38. D&C 43:2-4 gave some security to the Church in case Joseph Smith lost his place by transgression. He would be able (forced?) only to appoint his successor. In this revelation (D&C 64) Smith is told roughly the same thing. His position is assured unless he falls. This is not a tautology. There is no "living" succession unless Smith transgresses (and only he can appoint the successor even in that case). This left his contemporary critics with no choice but to believe Smith lied in D&C 43. Indeed this is precisely what David Whitmer and others claimed late in life, i.e., that Smith had already gone astray and lost his prophetic mantle. But for the believers, the provision provided in these scriptures leaves the problem of what happens in case Smith dies (but note the concept in D&C 122:9). Probably at this point Oliver Cowdery would be successor. In D&C 90:3-4 Joseph is told that his position won't be taken from him in life. The Church will be able to appoint a successor after his death (but the method for doing this is not given there.)

[For a more complete explanation of succession in the Presidency of the LDS Church see Reed C. Durham, Jr. and Steven H. Heath, Succession in the Church, (Bookcraft: Salt Lake City, 1970).]

39. Vss. 6-17 address the criticisms against Joseph Smith for his actions during this first Missouri trip. Joseph is not perfect the revelation says. No excuses are made for any of his sinful actions, but the revelation cautions his critics to be careful to forgive. To be unforgiving is a greater transgression. The Lord is to be the judge of Joseph as indicated in the verses previous to these. On the other hand many of his critics have no basis for their criticisms and they must repent. Bishop Partridge needs to repent of his criticisms and lack of faith. When Joseph's critics repent they are promised forgiveness. Additionally, the reference to forgiveness and the ancient disciples may also refer to continued bad feeling between Sidney Rigdon and Edward Partridge. As noted elsewhere, Rigdon blamed Partridge for his near drowning on the return trip from Missouri (note 22 above and note 58 chapter 15 of this volume) and felt Partridge had shown such disrepect to Joseph Smith that his Church affiliation should be called into question. This difficulty continued for almost another year. (See notes at chapters 19 and 20 of this volume.)

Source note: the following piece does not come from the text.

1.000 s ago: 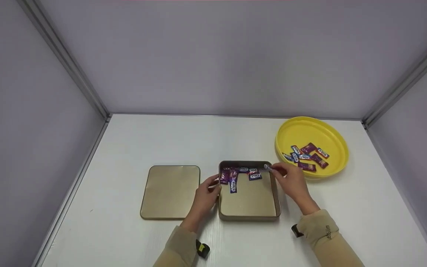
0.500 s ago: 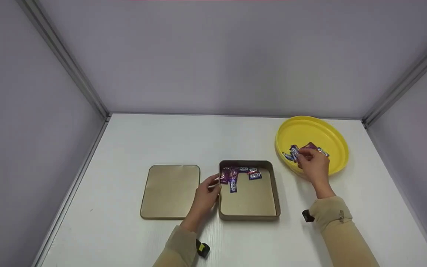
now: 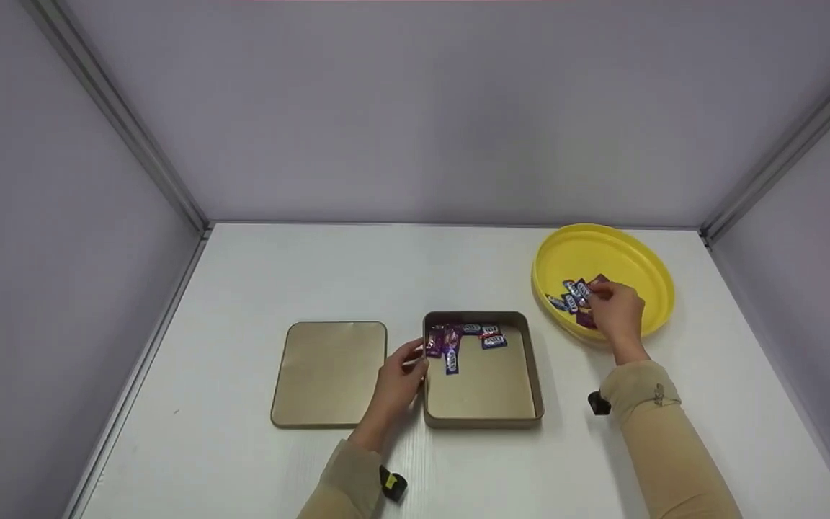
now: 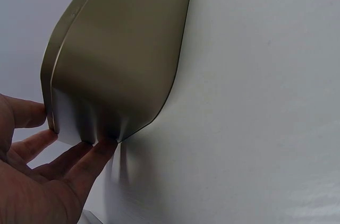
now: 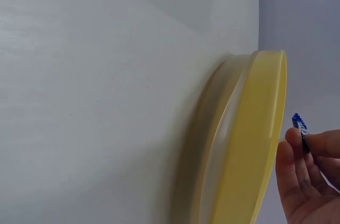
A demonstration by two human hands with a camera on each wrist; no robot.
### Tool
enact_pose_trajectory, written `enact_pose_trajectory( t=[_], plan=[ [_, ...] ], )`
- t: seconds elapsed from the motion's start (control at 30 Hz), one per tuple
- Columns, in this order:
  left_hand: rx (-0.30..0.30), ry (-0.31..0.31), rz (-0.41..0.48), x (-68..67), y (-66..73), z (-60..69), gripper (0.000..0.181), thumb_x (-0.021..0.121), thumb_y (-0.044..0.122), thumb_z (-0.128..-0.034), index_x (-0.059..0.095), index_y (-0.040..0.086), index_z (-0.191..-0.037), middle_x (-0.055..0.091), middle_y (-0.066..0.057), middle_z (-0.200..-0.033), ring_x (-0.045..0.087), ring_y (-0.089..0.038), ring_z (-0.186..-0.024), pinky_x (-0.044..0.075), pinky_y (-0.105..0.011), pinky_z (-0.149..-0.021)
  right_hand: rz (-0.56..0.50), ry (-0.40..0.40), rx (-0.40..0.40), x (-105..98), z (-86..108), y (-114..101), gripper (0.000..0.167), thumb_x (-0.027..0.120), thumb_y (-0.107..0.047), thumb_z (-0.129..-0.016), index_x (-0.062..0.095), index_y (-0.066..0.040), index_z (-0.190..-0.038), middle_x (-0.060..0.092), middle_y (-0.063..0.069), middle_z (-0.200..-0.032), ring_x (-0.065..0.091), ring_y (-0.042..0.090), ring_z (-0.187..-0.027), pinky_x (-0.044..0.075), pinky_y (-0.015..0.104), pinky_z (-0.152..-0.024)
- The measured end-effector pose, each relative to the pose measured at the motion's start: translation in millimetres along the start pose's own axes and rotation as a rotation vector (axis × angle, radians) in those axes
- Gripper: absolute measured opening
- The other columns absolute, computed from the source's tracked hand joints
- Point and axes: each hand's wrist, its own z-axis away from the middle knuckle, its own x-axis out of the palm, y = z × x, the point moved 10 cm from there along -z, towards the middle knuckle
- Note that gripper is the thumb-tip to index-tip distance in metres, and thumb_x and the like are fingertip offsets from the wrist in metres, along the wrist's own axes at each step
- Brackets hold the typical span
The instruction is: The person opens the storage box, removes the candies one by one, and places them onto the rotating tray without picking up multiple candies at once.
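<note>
In the head view my left hand touches the left wall of an uncovered square gold tin. Its fingertips press on the tin's outer wall in the left wrist view. Purple-wrapped and blue-wrapped candies lie in the back part of the tin. Over a round yellow tray, my right hand pinches a small blue-wrapped candy between thumb and fingers, above the tray's rim in the right wrist view. Several more blue and purple candies lie in the tray, some hidden by the hand.
A flat square gold lid lies on the white table left of the tin. The tray stands at the back right. Grey panels enclose the back and both sides.
My right hand has moved from the tin's back right corner over to the yellow tray; a blue-wrapped candy is now lifted there. My left hand has stayed at the tin.
</note>
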Motion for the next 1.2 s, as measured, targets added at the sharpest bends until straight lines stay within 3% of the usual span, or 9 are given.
enact_pose_trajectory(
  t=[0.17,0.3,0.47,0.67,0.8,1.07,1.2],
  plan=[
    [-0.004,-0.005,-0.020,0.5,-0.5,0.6,0.043,0.056,0.008,-0.0991,0.051,0.005,-0.141,0.056,-0.022,-0.132,0.058,-0.034,-0.116,0.055,-0.037,-0.087,0.011,-0.019,0.003,4,-6.5,5,0.029,0.055,-0.007,-0.097,0.065,0.004,-0.122,0.063,0.021,-0.111,0.065,0.030,-0.095,0.056,0.022,-0.072],
    [-0.004,-0.003,-0.033,0.0,0.7,1.3,0.043,0.056,0.009,-0.0991,0.051,0.005,-0.141,0.056,-0.021,-0.132,0.058,-0.035,-0.116,0.055,-0.037,-0.089,-0.016,-0.055,0.013,12,-9.2,8,0.027,0.055,-0.006,-0.097,0.064,0.005,-0.120,0.064,0.020,-0.106,0.066,0.030,-0.089,0.056,0.021,-0.064],
    [0.003,0.000,-0.028,0.0,0.7,0.8,0.042,0.056,0.008,-0.0987,0.051,0.005,-0.141,0.056,-0.022,-0.131,0.059,-0.035,-0.115,0.055,-0.036,-0.088,0.014,-0.097,-0.062,22,-9.9,3,0.029,0.057,-0.005,-0.096,0.062,0.007,-0.122,0.065,0.024,-0.109,0.067,0.034,-0.095,0.056,0.032,-0.076],
    [0.017,0.000,-0.029,0.1,1.6,1.1,0.042,0.057,0.007,-0.0983,0.052,0.004,-0.140,0.057,-0.024,-0.130,0.059,-0.036,-0.113,0.055,-0.037,-0.087,0.071,-0.140,-0.144,27,-5.9,-6,0.038,0.058,-0.005,-0.094,0.058,0.005,-0.131,0.060,0.024,-0.127,0.053,0.037,-0.118,0.041,0.050,-0.102],
    [0.010,0.001,-0.032,-0.1,1.9,2.1,0.042,0.056,0.007,-0.0989,0.052,0.004,-0.140,0.056,-0.023,-0.131,0.059,-0.035,-0.113,0.055,-0.037,-0.087,0.065,-0.138,-0.170,28,1.1,-13,0.035,0.058,-0.006,-0.095,0.060,0.003,-0.129,0.060,0.022,-0.126,0.054,0.036,-0.116,0.043,0.050,-0.100],
    [-0.007,-0.004,-0.009,1.2,0.5,2.1,0.042,0.055,0.007,-0.0993,0.051,0.005,-0.141,0.056,-0.022,-0.132,0.060,-0.032,-0.112,0.055,-0.035,-0.086,0.070,-0.114,-0.378,33,27.0,-47,0.028,0.060,-0.002,-0.092,0.065,0.007,-0.119,0.065,0.025,-0.115,0.062,0.038,-0.103,0.050,0.050,-0.089],
    [-0.023,-0.012,-0.007,1.4,-0.7,2.1,0.043,0.055,0.008,-0.1000,0.050,0.006,-0.142,0.055,-0.020,-0.133,0.060,-0.029,-0.110,0.055,-0.034,-0.087,0.095,-0.127,-0.428,40,40.7,-60,0.029,0.061,-0.001,-0.091,0.066,0.005,-0.118,0.066,0.023,-0.115,0.063,0.037,-0.103,0.051,0.050,-0.089]
  ],
)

40. Morley sold the farm October 12, 1831.

41. By the fall of 1836 the apostate movement in Kirtland began to cause instability in the Church there. Eighteen months later (January 1838) Joseph Smith had to leave for his personal safety.

42. One of the complaints of Ezra Booth involved incurring debt in Missouri to buy property around Independence. Booth felt that Missouri properties were to be purchased by the donations of members (D&C 42:31-35; 54) and perhaps felt that Partridge and Smith had violated this instruction which the revelation here acknowledges as correct. But the present revelation explains the policy more fully. Booth seemed to have great difficulty accepting the principle of active revelation in the Church. He had great difficulty with the notion that God might alter specific immediate instructions when circumstances change. He therefore ascribed any such changes to Smith.